CLOUD-BASED MULTIMEDIA CONTENT
PROTECTION SYSTEM
Abstract—We propose a new design for large-scale multimedia content protection
systems. Our design leverages cloud infrastructures to provide cost efficiency,
rapid deployment, scalability, and elasticity to accommodate varying workloads.
The proposed system can be used to protect different multimedia content types,
including 2-D videos, 3-D videos, images, audio clips, songs, and music clips.
The system can be deployed on private and/or public clouds. Our system has two
novel components: (i) method to create signatures of 3-D videos, and (ii)

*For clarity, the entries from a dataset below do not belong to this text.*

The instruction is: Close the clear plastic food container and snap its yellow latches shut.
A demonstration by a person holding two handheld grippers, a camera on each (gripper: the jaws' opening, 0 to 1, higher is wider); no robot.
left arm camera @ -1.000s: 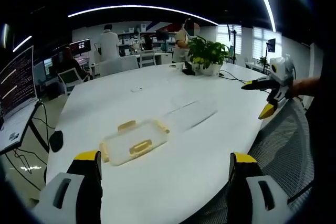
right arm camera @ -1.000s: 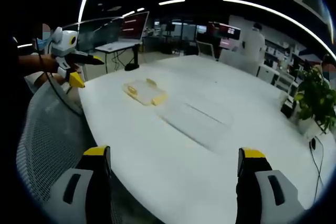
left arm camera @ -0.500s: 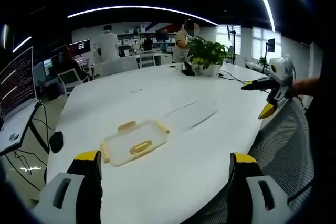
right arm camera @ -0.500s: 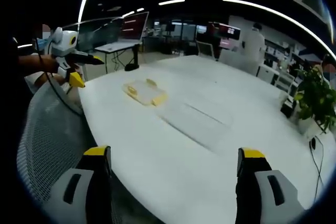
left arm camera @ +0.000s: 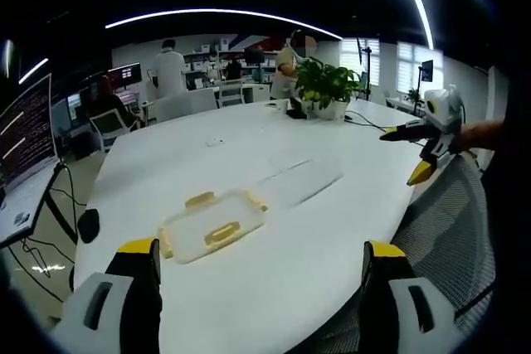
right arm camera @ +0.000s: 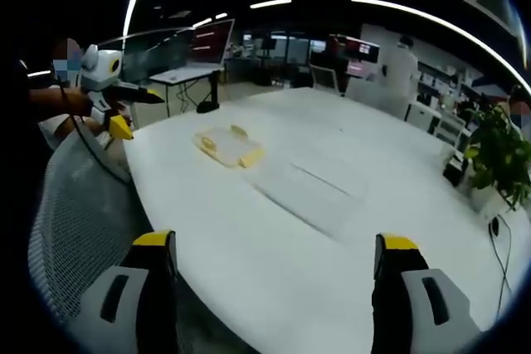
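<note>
One clear plastic food container (left arm camera: 212,227) is lying on the white desk (left arm camera: 274,279), toward its near-left part in the left gripper view, with three yellow latches (left arm camera: 221,232) visible around its rim: one on the near long side, one on the far long side and one at the right end. A fourth cannot be made out with certainty. Just beside it, to the right and slightly farther off, one clear flat lid (left arm camera: 303,178) is resting on the desk, apart from the container.

The left gripper (left arm camera: 259,300) is hovering over the near edge of the desk with its two yellow-tipped jaws standing wide apart and nothing between them. The right gripper (right arm camera: 278,296) is likewise hanging above the desk edge, its two jaws spread wide and holding nothing; in the left gripper view it is appearing at the right (left arm camera: 421,152), held by a hand above a mesh chair back (left arm camera: 448,230).

In the right gripper view the container (right arm camera: 228,145) is sitting well ahead toward the left, with the lid (right arm camera: 311,188) between it and the jaws.

One potted plant (left arm camera: 325,84) is standing at the far end of the desk. Two people are standing in the background by desks with monitors.
</note>
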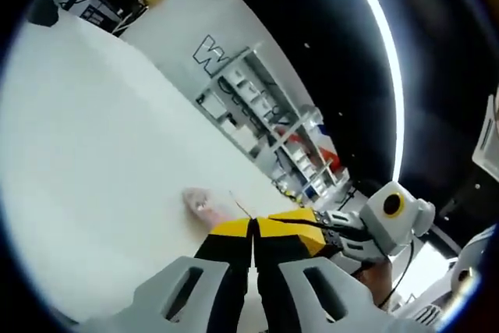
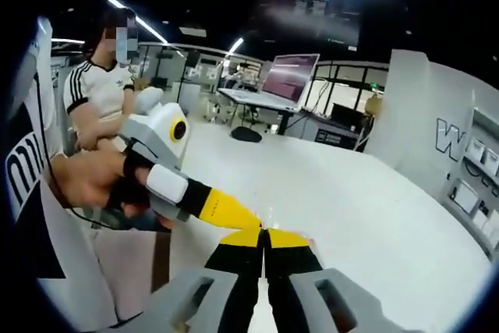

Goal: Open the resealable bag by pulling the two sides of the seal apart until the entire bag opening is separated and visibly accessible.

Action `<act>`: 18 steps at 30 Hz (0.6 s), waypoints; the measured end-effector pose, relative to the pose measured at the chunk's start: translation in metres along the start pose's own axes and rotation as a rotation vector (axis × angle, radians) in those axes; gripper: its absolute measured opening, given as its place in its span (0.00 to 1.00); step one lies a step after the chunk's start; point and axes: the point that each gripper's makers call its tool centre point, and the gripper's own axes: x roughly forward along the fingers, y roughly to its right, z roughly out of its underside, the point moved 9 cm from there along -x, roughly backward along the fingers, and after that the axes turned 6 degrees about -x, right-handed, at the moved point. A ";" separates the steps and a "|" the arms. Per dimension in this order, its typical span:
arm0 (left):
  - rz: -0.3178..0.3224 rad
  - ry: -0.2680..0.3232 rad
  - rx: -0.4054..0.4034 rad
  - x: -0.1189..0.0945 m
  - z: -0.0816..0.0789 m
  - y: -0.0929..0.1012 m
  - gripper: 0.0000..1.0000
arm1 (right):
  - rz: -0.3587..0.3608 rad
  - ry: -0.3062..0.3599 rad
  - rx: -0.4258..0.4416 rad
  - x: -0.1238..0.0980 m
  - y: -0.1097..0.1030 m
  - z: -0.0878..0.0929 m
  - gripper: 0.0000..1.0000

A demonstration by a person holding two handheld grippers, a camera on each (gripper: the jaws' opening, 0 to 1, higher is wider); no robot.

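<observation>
In the right gripper view we see a seated person [image 2: 97,103], while the clear bag [image 1: 209,204], just beyond both clenched grippers [image 1: 253,228], appears pinched between them.

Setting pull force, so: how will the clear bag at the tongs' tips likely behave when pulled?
Probably floppy: the bag looks like thin clear film, barely visible against the white table. Likely light: just a small pinkish patch shows at it. Possibly slippery, so left tongs and right tongs, both shut, may need firm pinches.
</observation>
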 end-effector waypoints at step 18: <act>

distributed matching engine for multimedia objects. The signature method creates
robust and representative signatures of 3-D videos that capture the depth
signals in these videos and it is computationally efficient to compute and
compare as well as it requires small storage. The distributed matching engine
achieves high scalability and it is designed to support different multimedia
objects. We implemented the proposed system and deployed it on two clouds: Amazon
cloud and our private cloud. Our experiments with more than 11,000 3-D videos
and 1 million images show the high accuracy and scalability of the proposed
system. In addition, we compared our system to the protection system used by
YouTube and our results show that the YouTube protection system fails to detect
most copies of 3-D videos, while our system detects more than 98% of them. This
comparison shows the need for the proposed 3-D signature method, since the
state-of-the-art commercial system was not able to handle 3-D videos
EXISTING
SYSTEM:
The problem of protecting various types
of multimedia content has attracted significant attention from academia and
industry. One approach to this problem is using watermarking, in which some
distinctive information is embedded in the content itself and a method is used
to search for this information in order to verify the authenticity of the
content. Watermarking requires inserting watermarks in the multimedia objects before
releasing them as well as mechanisms/systems to find objects and verify the
existence of correct watermarks in them. Thus, this approach may not be
suitable for already-released content without watermarks in them. The
watermarking approach is more suitable for the somewhat controlled
environments, such as distribution of multimedia content on DVDs or using
special sites and custom players. Watermarking may not be effective for the
rapidly increasing online videos, especially those uploaded to sites such as
YouTube and played back by any video player. Watermarking is not the focus of
this paper. The focus of this paper is on the other approach for protecting
multimedia content, which is content-based copy detection (CBCD). In this
approach, signatures (or fingerprints) are extracted from original objects.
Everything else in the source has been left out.